**Exercise data**
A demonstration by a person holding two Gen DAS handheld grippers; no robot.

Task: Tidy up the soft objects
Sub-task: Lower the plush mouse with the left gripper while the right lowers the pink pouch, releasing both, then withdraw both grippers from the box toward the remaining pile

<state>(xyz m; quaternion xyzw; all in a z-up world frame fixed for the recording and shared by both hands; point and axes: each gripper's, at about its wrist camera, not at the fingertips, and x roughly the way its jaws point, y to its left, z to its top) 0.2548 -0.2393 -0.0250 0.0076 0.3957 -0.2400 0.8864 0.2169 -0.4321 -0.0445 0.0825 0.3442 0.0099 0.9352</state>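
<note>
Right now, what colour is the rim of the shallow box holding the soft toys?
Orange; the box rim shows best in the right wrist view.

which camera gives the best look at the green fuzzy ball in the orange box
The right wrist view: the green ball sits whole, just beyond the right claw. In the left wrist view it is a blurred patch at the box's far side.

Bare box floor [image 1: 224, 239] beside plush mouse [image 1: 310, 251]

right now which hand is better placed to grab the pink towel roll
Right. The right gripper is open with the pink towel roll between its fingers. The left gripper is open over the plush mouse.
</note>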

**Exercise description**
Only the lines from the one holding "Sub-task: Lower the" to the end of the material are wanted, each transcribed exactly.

**Task solution**
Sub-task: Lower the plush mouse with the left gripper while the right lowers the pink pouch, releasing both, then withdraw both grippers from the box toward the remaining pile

<state>(xyz m; quaternion xyzw; all in a z-up world frame fixed for the recording and shared by both hands; point and axes: each gripper's, at about its wrist camera, not at the fingertips, and x roughly the way its jaws point, y to its left, z to its top) 0.2548 -0.2393 -0.0250 0.0076 0.3957 -0.2400 0.8864 0.2169 -0.4321 -0.0445 0.0825 0.3442 0.0099 0.9352</state>
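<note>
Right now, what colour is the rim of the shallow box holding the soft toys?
Orange; the box rim shows best in the right wrist view.

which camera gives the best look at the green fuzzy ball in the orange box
The right wrist view: the green ball sits whole, just beyond the right claw. In the left wrist view it is a blurred patch at the box's far side.

Bare box floor [image 1: 224, 239] beside plush mouse [image 1: 310, 251]

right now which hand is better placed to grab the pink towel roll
Right. The right gripper is open with the pink towel roll between its fingers. The left gripper is open over the plush mouse.
</note>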

This is the complete output.